On the contraction paths, for each node a ConvBlock was applied, followed by a max pooling layer (2 by 2 pool size) or down-sampling. All the previous layers used the padding = "same" setting of Keras. On the decoder path, a transposed convolutional layer was employed, halving the number of channels of the previous layer with a kernel size of 2 by 2 (up-sampling). Subsequently, all the respective skip connections for each node are concatenated and then another ConvBlock is applied to the resulting concatenation.

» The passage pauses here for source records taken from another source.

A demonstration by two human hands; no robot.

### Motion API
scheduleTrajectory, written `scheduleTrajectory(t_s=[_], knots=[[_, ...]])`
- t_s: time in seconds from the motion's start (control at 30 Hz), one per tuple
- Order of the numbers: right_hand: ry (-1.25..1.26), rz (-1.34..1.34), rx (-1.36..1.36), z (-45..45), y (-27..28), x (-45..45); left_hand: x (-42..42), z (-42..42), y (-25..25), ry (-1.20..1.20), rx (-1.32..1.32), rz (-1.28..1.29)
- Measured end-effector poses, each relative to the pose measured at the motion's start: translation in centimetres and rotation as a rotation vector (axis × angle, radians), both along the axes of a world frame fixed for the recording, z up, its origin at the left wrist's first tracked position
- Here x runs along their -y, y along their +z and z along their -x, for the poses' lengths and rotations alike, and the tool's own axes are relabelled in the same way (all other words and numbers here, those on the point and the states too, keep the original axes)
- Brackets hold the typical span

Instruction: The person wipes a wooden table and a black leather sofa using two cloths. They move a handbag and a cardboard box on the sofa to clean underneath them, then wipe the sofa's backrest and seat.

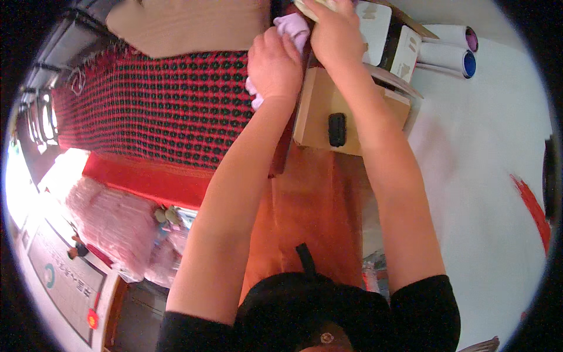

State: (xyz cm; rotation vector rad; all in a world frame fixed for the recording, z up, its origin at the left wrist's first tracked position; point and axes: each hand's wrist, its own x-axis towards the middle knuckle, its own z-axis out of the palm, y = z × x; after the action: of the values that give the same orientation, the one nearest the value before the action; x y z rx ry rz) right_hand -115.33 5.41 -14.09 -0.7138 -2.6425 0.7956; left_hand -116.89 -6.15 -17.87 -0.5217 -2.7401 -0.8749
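Observation:
At the top middle my left hand (275, 66) grips a crumpled pale pink cloth (294, 28), which bunches out above and below the fingers. It lies along the dark reddish edge (281, 158) of a piece of furniture. Just to its right, my right hand (336, 37) is closed on a pale yellow cloth (310, 11), partly cut off by the top of the picture. A red and black patterned textile (176, 110) spreads to the left of my left hand.
Below my right hand is a cardboard box (312, 119) with a small black object (337, 130) on it. White boxes (374, 31) and rolled sheets (444, 57) are at upper right. Tan cardboard (193, 26) covers the top left. Pink plastic-wrapped bundles (118, 220) lie at lower left.

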Motion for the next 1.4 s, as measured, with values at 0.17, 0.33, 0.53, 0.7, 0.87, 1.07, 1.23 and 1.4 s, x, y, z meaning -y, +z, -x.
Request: scheduleTrajectory(t_s=[0.17, 0.33, 0.53, 0.7, 0.87, 1.07, 1.23, 1.4], knots=[[0.131, 0.096, 0.096, -10.6, 0.1, 8.7, 8.5, -5.7, 0.1, -0.142, 0.200, -0.077], [0.311, 0.059, 0.278, -19.2, 2.6, 15.6, 24.1, -17.1, -2.1, 0.009, 0.621, -0.065], [0.432, -0.235, 0.043, -11.8, 2.0, 11.7, 34.4, -14.9, -4.6, 0.151, 0.612, -0.011], [0.569, -0.409, -0.141, -2.4, -1.5, 10.0, 33.9, 1.3, -8.2, 0.123, 0.109, 0.002], [0.548, -0.399, -0.087, -2.2, -1.9, 10.0, 29.1, 3.6, -10.6, 0.244, 0.193, 0.470], [0.576, -0.405, 0.008, -1.8, -1.4, 10.6, 27.2, -12.4, -9.0, -0.109, 0.794, 0.088], [0.592, -0.415, 0.039, -1.9, -1.5, 10.4, 32.0, -16.6, -5.4, -0.415, 0.723, 0.015], [0.581, -0.444, 0.037, -1.8, -1.4, 10.3, 36.8, -0.5, -7.0, -0.134, 0.286, 0.215]])
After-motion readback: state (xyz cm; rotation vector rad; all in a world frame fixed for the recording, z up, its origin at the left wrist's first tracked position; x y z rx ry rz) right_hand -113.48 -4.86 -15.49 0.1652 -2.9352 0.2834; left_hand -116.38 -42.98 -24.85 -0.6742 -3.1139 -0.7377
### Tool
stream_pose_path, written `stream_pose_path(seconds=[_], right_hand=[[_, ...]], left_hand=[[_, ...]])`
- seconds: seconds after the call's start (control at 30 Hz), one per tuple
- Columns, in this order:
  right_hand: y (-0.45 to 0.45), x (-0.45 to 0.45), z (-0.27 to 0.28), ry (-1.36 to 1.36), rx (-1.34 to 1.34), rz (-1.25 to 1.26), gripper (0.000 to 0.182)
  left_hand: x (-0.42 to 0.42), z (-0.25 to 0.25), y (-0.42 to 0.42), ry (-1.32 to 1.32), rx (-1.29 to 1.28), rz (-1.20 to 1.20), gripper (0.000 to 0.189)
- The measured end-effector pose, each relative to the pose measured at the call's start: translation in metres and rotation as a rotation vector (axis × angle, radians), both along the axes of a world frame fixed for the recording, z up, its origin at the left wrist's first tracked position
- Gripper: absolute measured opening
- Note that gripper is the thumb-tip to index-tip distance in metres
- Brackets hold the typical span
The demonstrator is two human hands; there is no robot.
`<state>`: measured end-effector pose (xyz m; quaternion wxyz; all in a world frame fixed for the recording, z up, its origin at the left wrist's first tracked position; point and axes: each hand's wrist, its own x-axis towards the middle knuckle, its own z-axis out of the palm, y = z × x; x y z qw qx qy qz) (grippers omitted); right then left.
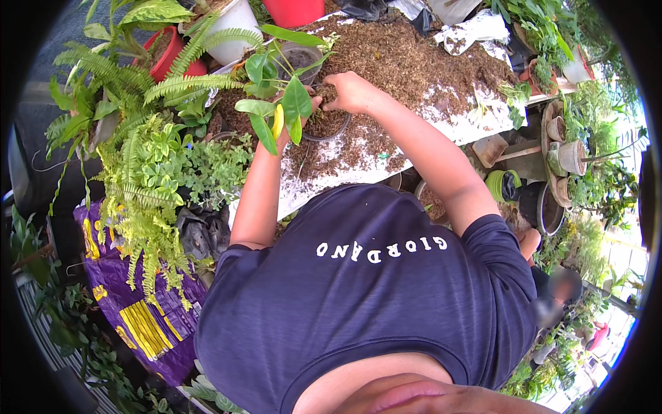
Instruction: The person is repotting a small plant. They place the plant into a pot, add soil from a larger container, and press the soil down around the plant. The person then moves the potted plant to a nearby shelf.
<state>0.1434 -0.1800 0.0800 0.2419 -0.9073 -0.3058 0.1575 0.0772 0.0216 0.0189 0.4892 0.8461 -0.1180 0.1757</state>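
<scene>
A leafy potted-type plant [297,98] with broad green leaves and one yellow leaf leans over my left forearm. My left hand [309,106], partly covered by those leaves, is around the base of the plant. From the other side, the fingers of my right hand [347,93] curl in on a brown clump of roots and soil [326,95] at that base. Beneath both hands is a round dark plastic pot [336,133], its near rim showing. A grey plastic pot [301,58] stands just beyond them. The right fingertips are partly hidden.
Loose brown potting mix [403,52] is spread over a white sheet [465,127] on the table. Ferns [129,139], a red pot [168,54] and a white pot [232,31] crowd the left. A purple sack [139,300] lies lower left. Pots and another person [548,295] are at right.
</scene>
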Motion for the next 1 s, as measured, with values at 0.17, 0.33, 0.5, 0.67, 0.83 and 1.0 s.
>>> stream_pose_path(seconds=[0.17, 0.33, 0.5, 0.67, 0.83, 1.0], right_hand=[[0.000, 0.001, 0.004, 0.030, 0.071, 0.022, 0.062], [-0.004, 0.017, -0.019, -0.019, 0.001, 0.042, 0.062], [0.002, -0.001, -0.003, 0.122, -0.008, -0.110, 0.072], [0.002, -0.026, 0.006, 0.148, 0.084, -0.141, 0.067], [-0.015, -0.022, -0.011, -0.126, 0.157, -0.029, 0.045], [-0.010, -0.060, -0.029, -0.325, -0.202, 0.117, 0.036]], left_hand=[[-0.005, 0.006, 0.002, 0.041, 0.013, -0.005, 0.032], [-0.006, 0.011, -0.002, 0.063, 0.002, 0.002, 0.034], [-0.003, 0.008, 0.003, 0.127, -0.027, -0.023, 0.033], [0.003, 0.001, 0.003, 0.002, 0.002, -0.027, 0.032], [0.001, 0.012, -0.004, 0.065, -0.093, -0.060, 0.027], [-0.002, 0.010, -0.004, 0.077, -0.208, -0.067, 0.026]])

After processing all the respective nodes and layers, a single ConvUnit with a 1 by 1 kernel size and no spatial drop-out is applied. Several combinations of activation functions and feature channels were tested for this last ConvUnit. Then, as in Baño-Medina et al. (2020), the target function to optimize is the Bernoulli Gamma probability distribution function $f(y;\mathit{\rho },\mathit{\alpha },\mathit{\beta })$ (Cannon, 2008, see Eq. 1), and here especially the negative log-likelihood of it (Eq. 2). The probability of rain occurrence ρ, and the distribution parameters α (shape) and β (scale) were computed for each pixel. All of the tested combinations of skip connection-based models were then compared to the best-performing architecture from Baño-Medina et al. (2020), CNN1. Also other models similar to CNN1 were added for examination i.e. CNN32-1 consisting of three CNNs layers of 32, 16, and 1 filters; CNN64-1 comprising four CNNs with 64, 32, 16, and 1 channels; and lastly, CNN64_3-1 with 64, 32, and 1 features.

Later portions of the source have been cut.